Without including any images, reproduce each entry exactly.

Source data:
● ● ●
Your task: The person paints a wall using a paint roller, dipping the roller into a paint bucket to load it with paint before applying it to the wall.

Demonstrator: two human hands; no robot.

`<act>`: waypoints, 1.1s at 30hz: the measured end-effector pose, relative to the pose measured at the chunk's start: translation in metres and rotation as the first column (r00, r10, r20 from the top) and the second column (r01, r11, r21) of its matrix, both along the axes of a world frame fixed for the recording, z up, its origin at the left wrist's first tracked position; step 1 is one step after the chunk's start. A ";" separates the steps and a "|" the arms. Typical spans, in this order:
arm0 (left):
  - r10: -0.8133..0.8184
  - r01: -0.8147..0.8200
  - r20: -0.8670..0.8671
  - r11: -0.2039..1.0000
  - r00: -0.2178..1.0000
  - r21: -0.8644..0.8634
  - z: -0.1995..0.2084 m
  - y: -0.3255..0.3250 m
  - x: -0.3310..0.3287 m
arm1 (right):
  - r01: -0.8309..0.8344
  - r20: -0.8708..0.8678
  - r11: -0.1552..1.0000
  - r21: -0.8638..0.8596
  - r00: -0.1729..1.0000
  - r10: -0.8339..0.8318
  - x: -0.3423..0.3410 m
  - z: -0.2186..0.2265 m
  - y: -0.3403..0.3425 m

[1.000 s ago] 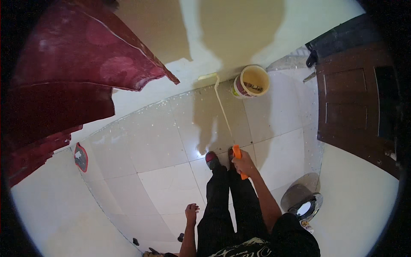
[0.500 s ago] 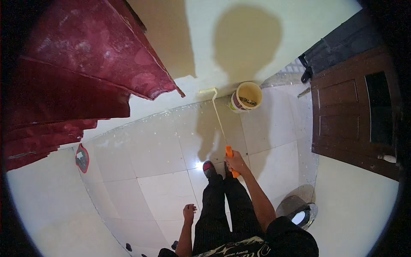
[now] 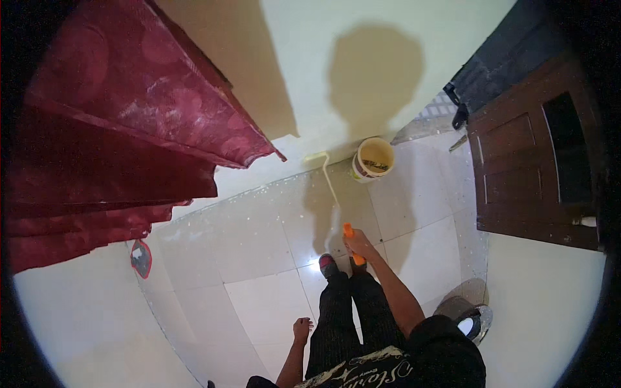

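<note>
The right hand (image 3: 358, 243) is wrapped around the orange handle of a long paint roller with a thin pale rod (image 3: 348, 231), which points far and a bit left. Its pale head (image 3: 316, 156) is at the smooth pale wall (image 3: 301, 71), left of the round whitish plastic bucket (image 3: 376, 150). The left hand (image 3: 303, 328) hangs near, to the left, away from the roller, its fingers a little curled, holding nothing.

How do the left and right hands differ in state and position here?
The right hand is closed around an orange roller handle; the left hand looks empty. The right hand is held farther forward; the left hand hangs beside the left leg. Both are bare.
</note>
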State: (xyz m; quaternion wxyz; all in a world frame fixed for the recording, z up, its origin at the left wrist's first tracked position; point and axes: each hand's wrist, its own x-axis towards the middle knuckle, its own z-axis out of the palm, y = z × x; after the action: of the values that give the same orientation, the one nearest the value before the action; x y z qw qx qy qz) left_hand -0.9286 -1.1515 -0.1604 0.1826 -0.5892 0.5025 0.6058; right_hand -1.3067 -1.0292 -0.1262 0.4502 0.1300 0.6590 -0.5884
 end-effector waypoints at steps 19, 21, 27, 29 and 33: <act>-0.066 0.060 -0.159 0.997 0.985 -0.044 0.007 -0.011 -0.030 | -0.086 -0.108 0.993 -0.087 0.991 0.076 -0.027 0.019 0.008; 0.034 -0.025 -0.127 0.997 0.991 0.067 0.000 -0.016 -0.009 | -0.084 -0.089 0.986 -0.148 0.994 0.071 -0.023 0.025 0.009; 0.028 -0.022 -0.049 0.993 0.998 0.116 0.001 -0.023 0.010 | -0.098 -0.083 0.988 -0.122 0.993 0.089 0.048 0.070 0.067; -0.077 0.078 -0.063 0.997 0.995 0.017 0.004 -0.025 -0.005 | -0.063 -0.102 0.992 -0.114 0.994 0.051 0.063 0.091 0.104; -0.120 0.132 -0.235 0.991 0.965 0.036 -0.028 -0.050 -0.010 | -0.059 -0.023 0.997 0.044 0.998 0.060 0.088 0.114 0.140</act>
State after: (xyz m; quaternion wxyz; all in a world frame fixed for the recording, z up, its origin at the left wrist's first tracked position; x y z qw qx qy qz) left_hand -0.9387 -1.2018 -0.1881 0.1759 -0.4762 0.5412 0.6704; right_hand -1.2182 -0.8895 -0.0119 0.4564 0.1130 0.6807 -0.5617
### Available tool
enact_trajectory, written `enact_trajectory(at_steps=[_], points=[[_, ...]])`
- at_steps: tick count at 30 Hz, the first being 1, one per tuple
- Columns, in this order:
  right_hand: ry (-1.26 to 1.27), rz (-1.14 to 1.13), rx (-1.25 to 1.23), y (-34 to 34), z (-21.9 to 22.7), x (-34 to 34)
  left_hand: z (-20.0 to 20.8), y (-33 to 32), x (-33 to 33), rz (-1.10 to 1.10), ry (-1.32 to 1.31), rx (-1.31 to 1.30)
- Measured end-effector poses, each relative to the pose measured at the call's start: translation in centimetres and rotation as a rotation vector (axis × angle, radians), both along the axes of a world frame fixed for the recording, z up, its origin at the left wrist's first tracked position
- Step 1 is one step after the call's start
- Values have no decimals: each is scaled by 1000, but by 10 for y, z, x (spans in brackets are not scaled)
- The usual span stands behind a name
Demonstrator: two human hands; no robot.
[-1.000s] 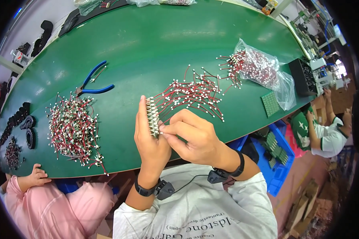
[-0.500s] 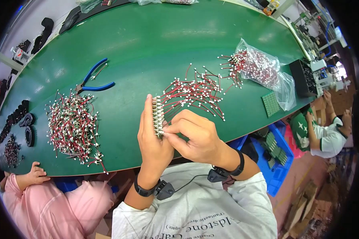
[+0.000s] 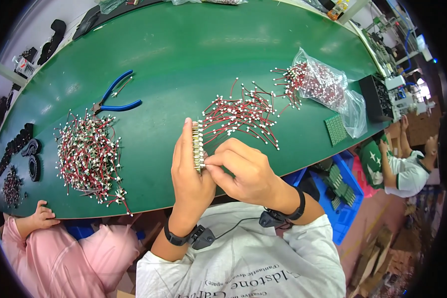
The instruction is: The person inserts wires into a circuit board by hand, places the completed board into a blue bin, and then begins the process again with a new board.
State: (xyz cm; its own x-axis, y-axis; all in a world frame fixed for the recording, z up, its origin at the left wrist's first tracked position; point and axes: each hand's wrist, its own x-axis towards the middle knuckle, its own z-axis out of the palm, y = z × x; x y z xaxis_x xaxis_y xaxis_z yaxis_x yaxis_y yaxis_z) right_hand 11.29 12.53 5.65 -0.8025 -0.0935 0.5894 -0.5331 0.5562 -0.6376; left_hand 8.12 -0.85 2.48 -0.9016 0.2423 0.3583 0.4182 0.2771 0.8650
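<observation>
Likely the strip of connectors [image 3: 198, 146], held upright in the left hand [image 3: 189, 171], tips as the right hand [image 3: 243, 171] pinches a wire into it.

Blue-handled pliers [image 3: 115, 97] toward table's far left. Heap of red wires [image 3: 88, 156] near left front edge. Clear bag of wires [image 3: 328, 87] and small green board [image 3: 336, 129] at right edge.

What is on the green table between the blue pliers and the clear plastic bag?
In the head view, a loose bunch of red wires lies between the blue pliers and the plastic bag.
</observation>
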Motion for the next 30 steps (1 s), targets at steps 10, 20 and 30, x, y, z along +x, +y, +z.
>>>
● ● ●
## Task solution
Your task: The person paints a wall using a paint roller, dipping the roller into a paint bucket to load it with paint before applying it to the wall.

Demonstrator: two human hands; no robot.

`<act>`: waypoints, 1.1s at 30hz: the measured end-effector pose, relative to the pose measured at the chunk's start: translation in metres and rotation as the first column (r00, r10, r20 from the top) and the second column (r01, r11, r21) of its matrix, both along the axes of a world frame fixed for the recording, z up, its origin at the left wrist's first tracked position; step 1 is one step after the chunk's start. A ";" separates the steps and a "|" the arms. Typical spans, in this order:
arm0 (left):
  - r10: -0.8133..0.8184
  - r01: -0.8147..0.8200
  - r20: -0.8670..0.8671
  - r11: -0.2039..1.0000
  - r00: -0.2178..1.0000
  - r21: -0.8644..0.8634
  - z: -0.1995..0.2084 m
  - y: -0.3255..0.3250 m
  - x: -0.3310..0.3287 m
arm1 (right):
  - r01: -0.8309..0.8344
  - r20: -0.8708..0.8678
  - r11: -0.1552..1.0000
  - r21: -0.8638..0.8596
  - r00: -0.1729..1.0000
  - r10: -0.8339..0.8318
  - x: -0.3423..0.3410 m
  - z: -0.2186..0.2265 m
  - y: -0.3403..0.3425 m

[1.000 s ago] 
[0.500 s ago] 
[now] 

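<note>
The right hand (image 3: 358, 243) is wrapped around the orange handle of a long paint roller with a thin pale rod (image 3: 348, 231), which points far and a bit left. Its pale head (image 3: 316, 156) is at the smooth pale wall (image 3: 301, 71), left of the round whitish plastic bucket (image 3: 376, 150). The left hand (image 3: 303, 328) hangs near, to the left, away from the roller, its fingers a little curled, holding nothing.

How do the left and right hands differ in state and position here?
The right hand is closed around an orange roller handle; the left hand looks empty. The right hand is held farther forward; the left hand hangs beside the left leg. Both are bare.
</note>
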State: (xyz m; quaternion wxyz; all in a world frame fixed for the recording, z up, its origin at the left wrist's first tracked position; point and axes: each hand's wrist, its own x-axis towards the middle knuckle, its own z-axis out of the palm, y = z × x; after the action: of the values that give the same orientation, the one nearest the value before the action; x y z qw qx qy qz) left_hand -0.9286 -1.1515 -0.1604 0.1826 -0.5892 0.5025 0.6058; right_hand -1.3067 -1.0292 -0.1262 0.4502 0.1300 0.6590 -0.5884
 end-effector waypoints at steps 19, 21, 27, 29 and 33: <act>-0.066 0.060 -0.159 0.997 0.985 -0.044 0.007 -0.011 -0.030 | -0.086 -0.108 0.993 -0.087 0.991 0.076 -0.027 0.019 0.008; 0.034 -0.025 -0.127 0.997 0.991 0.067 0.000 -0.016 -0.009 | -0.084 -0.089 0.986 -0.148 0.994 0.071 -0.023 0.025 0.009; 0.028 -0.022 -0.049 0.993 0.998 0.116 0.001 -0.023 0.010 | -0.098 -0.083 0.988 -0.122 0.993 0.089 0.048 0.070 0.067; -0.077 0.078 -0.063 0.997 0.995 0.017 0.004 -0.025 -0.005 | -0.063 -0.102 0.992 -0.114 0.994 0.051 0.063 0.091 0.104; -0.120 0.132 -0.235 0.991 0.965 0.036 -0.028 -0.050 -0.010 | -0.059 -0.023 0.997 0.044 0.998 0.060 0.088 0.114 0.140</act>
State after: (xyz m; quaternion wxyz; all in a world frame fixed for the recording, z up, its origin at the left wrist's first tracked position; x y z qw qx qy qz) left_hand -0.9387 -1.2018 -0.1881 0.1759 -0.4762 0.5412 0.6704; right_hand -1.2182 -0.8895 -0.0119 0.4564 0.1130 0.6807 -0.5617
### Available tool
enact_trajectory, written `enact_trajectory(at_steps=[_], points=[[_, ...]])`
- at_steps: tick count at 30 Hz, the first being 1, one per tuple
- Columns, in this order:
  right_hand: ry (-1.26 to 1.27), rz (-1.14 to 1.13), rx (-1.25 to 1.23), y (-34 to 34), z (-21.9 to 22.7), x (-34 to 34)
  left_hand: z (-20.0 to 20.8), y (-33 to 32), x (-33 to 33), rz (-1.10 to 1.10), ry (-1.32 to 1.31), rx (-1.31 to 1.30)
- Measured end-effector poses, each relative to the pose measured at the call's start: translation in centimetres and rotation as a rotation vector (axis × angle, radians), both along the axes of a world frame fixed for the recording, z up, its origin at the left wrist's first tracked position
- Step 1 is one step after the call's start
- Values have no decimals: each is scaled by 1000, but by 10 for y, z, x (spans in brackets are not scaled)
- The usual span stands behind a name
Demonstrator: two human hands; no robot.
[-1.000s] 
[-0.500s] 
[+0.000s] 
The instruction is: The person inserts wires into a circuit board by hand, places the completed board into a blue bin, and then begins the process again with a new board.
State: (xyz cm; its own x-axis, y-axis; all in a world frame fixed for the recording, z up, its origin at the left wrist's first tracked position; point and axes: each hand's wrist, its own x-axis towards the middle knuckle, its own z-axis out of the palm, y = z × x; x y z xaxis_x xaxis_y xaxis_z yaxis_x yaxis_y yaxis_z) right_hand 11.29 12.53 5.65 -0.8025 -0.0935 0.5894 -0.5331 0.5562 -0.6376; left_hand 8.12 -0.85 2.48 -0.9016 0.2423 0.3583 0.4182 0.2771 0.8650
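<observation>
Likely the strip of connectors [image 3: 198, 146], held upright in the left hand [image 3: 189, 171], tips as the right hand [image 3: 243, 171] pinches a wire into it.

Blue-handled pliers [image 3: 115, 97] toward table's far left. Heap of red wires [image 3: 88, 156] near left front edge. Clear bag of wires [image 3: 328, 87] and small green board [image 3: 336, 129] at right edge.

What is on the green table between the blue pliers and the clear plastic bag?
In the head view, a loose bunch of red wires lies between the blue pliers and the plastic bag.
</observation>
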Motion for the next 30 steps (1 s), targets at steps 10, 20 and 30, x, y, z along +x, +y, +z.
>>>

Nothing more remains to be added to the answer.